+++ Available data +++

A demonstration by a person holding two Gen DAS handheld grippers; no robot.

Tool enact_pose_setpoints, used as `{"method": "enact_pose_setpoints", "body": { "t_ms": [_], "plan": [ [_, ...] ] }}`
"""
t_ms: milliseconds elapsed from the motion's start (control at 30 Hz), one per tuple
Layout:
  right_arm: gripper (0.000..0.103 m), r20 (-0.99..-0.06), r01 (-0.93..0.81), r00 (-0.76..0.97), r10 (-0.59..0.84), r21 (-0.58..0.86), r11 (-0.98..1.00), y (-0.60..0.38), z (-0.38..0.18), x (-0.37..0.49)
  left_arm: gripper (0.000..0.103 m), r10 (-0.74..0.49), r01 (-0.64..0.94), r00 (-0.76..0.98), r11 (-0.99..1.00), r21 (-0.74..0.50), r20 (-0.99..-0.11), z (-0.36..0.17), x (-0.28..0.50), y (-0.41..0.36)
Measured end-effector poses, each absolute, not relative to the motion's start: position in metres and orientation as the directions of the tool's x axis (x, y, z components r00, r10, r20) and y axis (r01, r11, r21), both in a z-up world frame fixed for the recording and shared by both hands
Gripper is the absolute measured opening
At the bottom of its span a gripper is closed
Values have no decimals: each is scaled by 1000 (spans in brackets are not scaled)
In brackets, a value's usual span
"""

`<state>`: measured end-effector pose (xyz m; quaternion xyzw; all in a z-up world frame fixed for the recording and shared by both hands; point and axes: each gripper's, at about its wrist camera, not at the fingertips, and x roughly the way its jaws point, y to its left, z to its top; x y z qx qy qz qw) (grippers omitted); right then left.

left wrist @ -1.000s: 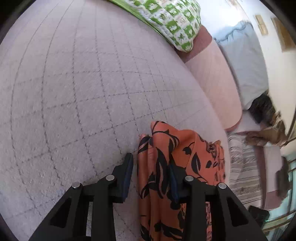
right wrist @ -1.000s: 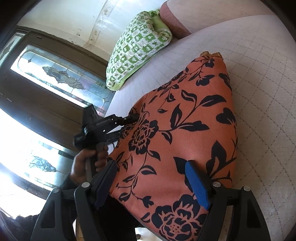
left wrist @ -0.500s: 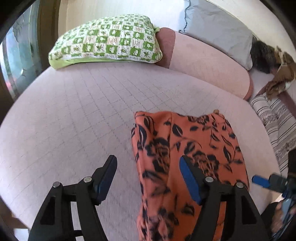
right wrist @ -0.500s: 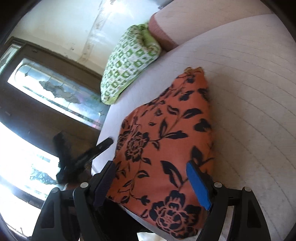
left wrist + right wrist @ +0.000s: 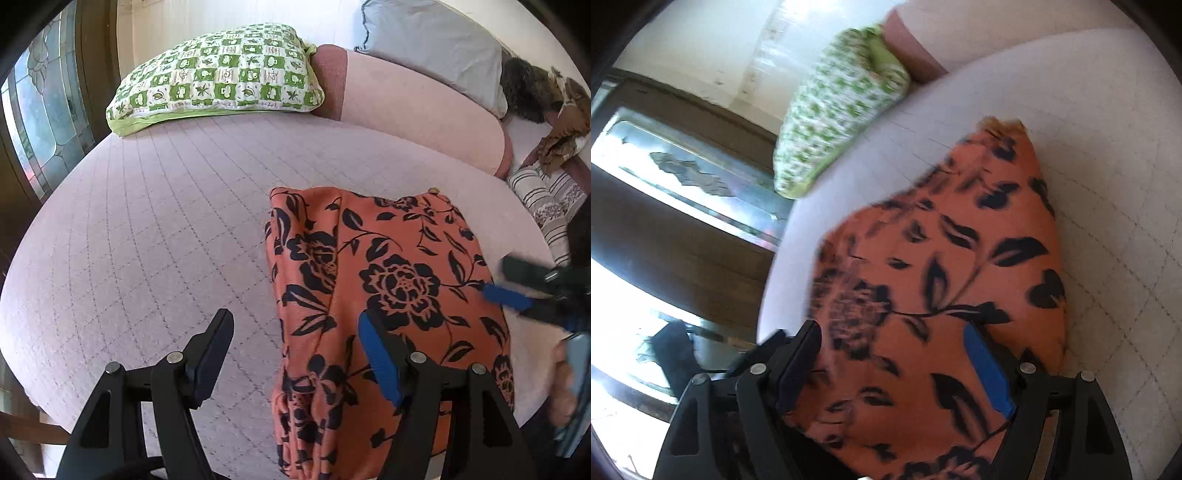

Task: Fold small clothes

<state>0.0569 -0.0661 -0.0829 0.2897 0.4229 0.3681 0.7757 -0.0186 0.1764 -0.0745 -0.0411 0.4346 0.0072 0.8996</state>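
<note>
Plainly lay folded, the orange floral garment [image 5: 391,280], on the quilted pink bed cover [image 5: 155,236], toward the near edge, long side running away from the cameras; draped a little over that edge at its near end; showed a thicker fold along its left side in the left wrist view. Hovered above it, the left gripper [image 5: 295,354], jaws standing wide apart and pressing on nothing; had one finger [image 5: 210,350] over bare cover to the left of the cloth, the blue-padded one over the print. Came in from the right rim of the same view, the right gripper [image 5: 517,291], blurred, blue pad near the cloth's right edge, with a hand [image 5: 565,384] behind it. Seen from its own camera, held wide too, the right gripper [image 5: 892,363]; framed the near end of the garment [image 5: 942,266] between its fingers, though not gripped; cannot tell whether either finger touched the fabric, given the blur. Rested at the far left corner of the bed, a green-and-white checked pillow [image 5: 221,77], beside a pink bolster [image 5: 417,103] along the back; leaned above that, a grey cushion [image 5: 432,44]. Sat off to the right, well apart from the garment, striped fabric [image 5: 543,195] and a brown crumpled cloth [image 5: 565,125]. Filled the left edge, a stained-glass window [image 5: 40,114] in a dark frame.
</note>
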Motion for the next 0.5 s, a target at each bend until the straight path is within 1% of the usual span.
{"method": "enact_pose_setpoints", "body": {
  "t_ms": [100,133,200,233,267,367,400,467,500],
  "plan": [
    [84,-424,-356,416,805,738,573,-69,-70,60,71,-39,-43,617,996,-83,-786,-78,-18,178],
    [87,-433,-340,418,798,740,580,-69,-73,66,71,-45,-41,614,995,-89,-788,-79,-18,179],
    [89,-513,-264,384,768,736,623,-65,-102,87,71,-51,-43,610,994,-98,-791,-81,-18,181],
    [89,-517,-243,367,773,749,616,-66,-110,92,71,-58,-42,603,994,-105,-796,-83,-18,182],
    [89,-491,-241,379,784,766,596,-71,-109,91,71,-68,-42,598,992,-116,-799,-84,-18,185],
    [89,-422,-308,401,813,774,553,-87,-84,76,71,-123,-35,608,983,-181,-785,-81,-19,194],
    [89,-419,-323,424,803,758,566,-96,-78,71,71,-139,-33,611,979,-200,-779,-80,-18,196],
    [89,-444,-297,453,773,742,601,-112,-80,71,78,-181,-26,621,968,-250,-763,-78,-15,200],
    [89,-460,-276,448,767,744,608,-120,-88,74,80,-214,-24,621,956,-291,-754,-79,-12,203]
  ]
}}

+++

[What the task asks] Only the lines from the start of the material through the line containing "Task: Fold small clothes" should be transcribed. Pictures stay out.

[Response below]
A demonstration by a person holding two Gen DAS handheld grippers; no robot.

Tool enact_pose_setpoints, used as `{"method": "enact_pose_setpoints", "body": { "t_ms": [_], "plan": [ [_, ...] ] }}`
"""
t_ms: milliseconds elapsed from the motion's start (control at 30 Hz), one per tuple
Layout:
  right_arm: gripper (0.000..0.103 m), r20 (-0.99..-0.06), r01 (-0.93..0.81), r00 (-0.76..0.97), r10 (-0.59..0.84), r21 (-0.58..0.86), r11 (-0.98..1.00), y (-0.60..0.38), z (-0.38..0.18), x (-0.37..0.49)
  left_arm: gripper (0.000..0.103 m), r10 (-0.74..0.49), r01 (-0.64..0.94), r00 (-0.76..0.98), r11 (-0.99..1.00), r21 (-0.74..0.50), r20 (-0.99..-0.11), z (-0.36..0.17), x (-0.28..0.50), y (-0.41..0.36)
Measured end-effector poses, each absolute, not relative to the motion's start: position in metres and orientation as the directions of the tool's x axis (x, y, z components r00, r10, r20) and y axis (r01, r11, r21), both in a z-up world frame fixed for the recording and shared by both hands
Gripper is the absolute measured opening
At the bottom of its span a gripper is closed
Values have no decimals: each is scaled by 1000 (spans in brackets are not scaled)
In brackets, a value's usual span
"""

`<state>`: measured end-effector pose (xyz m; quaternion xyzw; all in a z-up world frame fixed for the recording and shared by both hands; point and axes: each gripper's, at about its wrist camera, not at the fingertips, and x roughly the way its jaws point, y to its left, z to its top; x y z qx qy qz qw) (grippers omitted); right then left.

left wrist @ -1.000s: 
right wrist @ -1.000s: 
left wrist @ -0.500s: 
right wrist @ -0.500s: 
left wrist + right wrist @ +0.000s: 

Task: Fold small clothes

The answer, as written, is complete.